Steffen Baumgart (links) und Christian Streich gelten als Kult-Trainer in der Bundesliga. Bild: imago images / eibner-Pressefoto
Im Spitzenbereich des europäischen Fußballs gibt es eine Handvoll Trainer, die ähnliches vollbringen und in ihrer Imagepflege eine Fußballintelligenz kultivieren, die sie als Titelgaranten rüberkommen lässt. Philosophen des modernen und erfolgreichen Fußballs. Gegenwärtig stehen Pep Guardiola (Manchester City) und Thomas Tuchel (Bayern München) ganz vorn im öffentlichen Ranking dieser Kulttrainer.
Das Aufeinandertreffen der beiden in der aktuellen Runde der Champions League wurde deshalb in den deutschen Medien zu einem Gipfeltreffen der besonderen Art hochstilisiert.
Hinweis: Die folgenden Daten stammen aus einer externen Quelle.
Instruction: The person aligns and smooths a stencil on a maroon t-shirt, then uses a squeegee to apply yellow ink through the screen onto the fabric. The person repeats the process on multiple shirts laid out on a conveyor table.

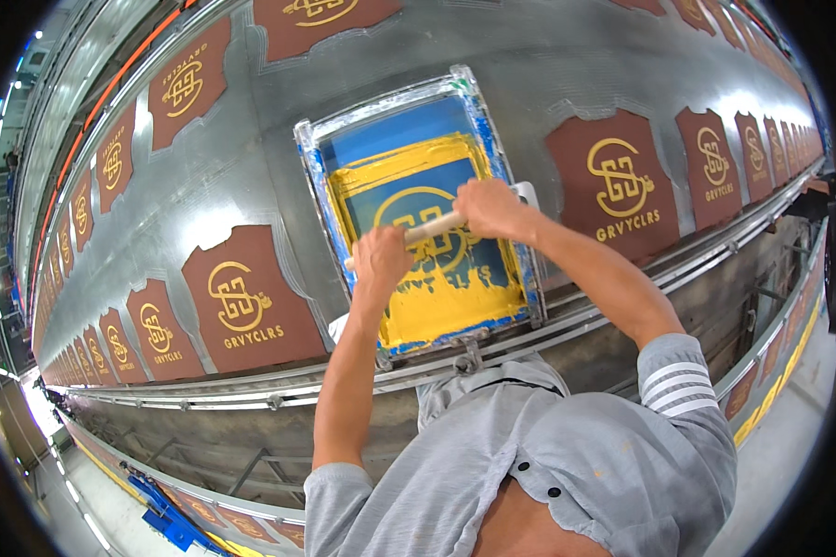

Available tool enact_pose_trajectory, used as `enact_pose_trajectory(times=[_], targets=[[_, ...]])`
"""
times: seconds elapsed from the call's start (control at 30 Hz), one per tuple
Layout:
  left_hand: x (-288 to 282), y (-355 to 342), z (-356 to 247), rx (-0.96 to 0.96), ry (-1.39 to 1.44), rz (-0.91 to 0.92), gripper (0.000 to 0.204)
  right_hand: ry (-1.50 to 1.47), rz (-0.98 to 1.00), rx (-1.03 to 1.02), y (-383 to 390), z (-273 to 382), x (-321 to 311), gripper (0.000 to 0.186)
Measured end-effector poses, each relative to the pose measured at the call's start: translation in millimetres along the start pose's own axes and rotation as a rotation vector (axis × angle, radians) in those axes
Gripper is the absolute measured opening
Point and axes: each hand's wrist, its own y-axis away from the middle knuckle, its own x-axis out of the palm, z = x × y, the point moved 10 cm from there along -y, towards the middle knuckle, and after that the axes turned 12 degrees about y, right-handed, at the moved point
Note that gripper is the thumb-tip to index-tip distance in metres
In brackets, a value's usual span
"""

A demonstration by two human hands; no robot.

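My left hand (382, 262) and my right hand (494, 210) are both wrapped round the pale bar of a squeegee (434, 227). The squeegee lies across the middle of a screen-printing frame (390, 101), slanting up to the right. Metal-coloured and blue-smeared rails edge this frame. Thick yellow ink (450, 314) covers the mesh on my side of the squeegee. Beyond the bar, part of a round letter-like design shows through the blue-green mesh. The squeegee's lower edge is hidden by my hands and the bar. Whatever lies under the frame is mostly covered.
Brown shirt-shaped fabric pieces with yellow prints line the long grey table, such as one at left (243, 302) and one at right (613, 181). A metal rail (274, 402) runs along the near edge. A blue metal device (172, 520) stands at lower left.
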Motion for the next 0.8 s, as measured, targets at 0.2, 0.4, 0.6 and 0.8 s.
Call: enact_pose_trajectory(times=[0.2, 0.4, 0.6, 0.8], targets=[[-43.0, -80.5, 44.9, -0.029, -0.050, 0.004, 0.018, -0.216, -0.080, 0.084, -67.9, -60.2, -18.8, 0.011], [-35.2, -83.7, 55.2, -0.050, -0.071, 0.004, 0.030, -0.237, -0.197, 0.081, -66.0, -56.9, -22.2, 0.009], [-31.3, -62.9, 48.8, 0.062, -0.033, -0.094, 0.031, -0.246, -0.312, 0.035, -46.0, -40.0, -22.8, 0.007], [-11.4, 7.1, 30.3, 0.144, 0.026, -0.183, 0.031, -0.274, -0.352, 0.008, 13.2, 6.1, 0.1, 0.008]])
Ohne dass die Trainer selbst ausführlich zu Wort kamen, wurden Geschichten und Legenden kreiert, die geeignet waren und sind, das Aufeinandertreffen zweier Fußballmannschaften auf ein geniales Schachspiel zweier Trainerpersönlichkeiten zu reduzieren.
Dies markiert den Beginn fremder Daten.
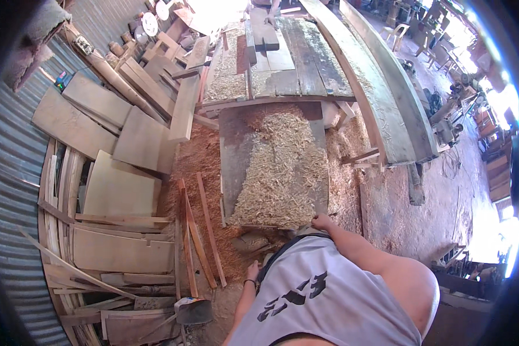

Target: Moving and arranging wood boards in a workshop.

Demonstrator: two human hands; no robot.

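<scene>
A wide board (230, 161) heaped with pale wood shavings (277, 179) lies in front of me, below the far workbench. My right hand (320, 222) is at the board's near right corner, its fingers curled; what they hold, if anything, is hidden. My left hand (252, 271) is low beside my waist, left of my grey shirt (323, 288), with bent fingers and whatever is in them too small to make out. Several narrow wood strips (207, 230) lie on reddish sawdust just left of the board.
Long planks (369, 86) rest on supports at right; a workbench (311, 69) with boards stands ahead. Stacked panels (121, 184) line the corrugated wall (17, 190) at left, near a metal dustpan (193, 311). Machinery (447, 130) and chairs (398, 34) stand far right. A person's arm shows at the top.
</scene>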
FC Bayern: Tuchel, Guardiola und die Salzstreuer
Nun ist gerade jetzt wieder der geeignete Zeitpunkt, damit der ehemalige Technische Direktor des FC Bayern, Michael Reschke vom genialen Abendessen der beiden Fußball-Philosophen erzählen kann.
Im Sommer 2015 trafen sich der damalige Bayern-Trainer Pep Guardiola und Thomas Tuchel im Restaurant "Schumanns" am Münchner Odeonsplatz und philosophierten über Fußballtaktik. In der Wahrnehmung Reschkes saßen damals zwei geniale Fußballtrainer an einem Tisch und sinnierten im Stile zweier Schach-Großmeister auf allerhöchstem Niveau über Fußball, Taktiken und Spielsysteme. Bedauerlicherweise existieren keine Fotos von diesem Aufeinandertreffen.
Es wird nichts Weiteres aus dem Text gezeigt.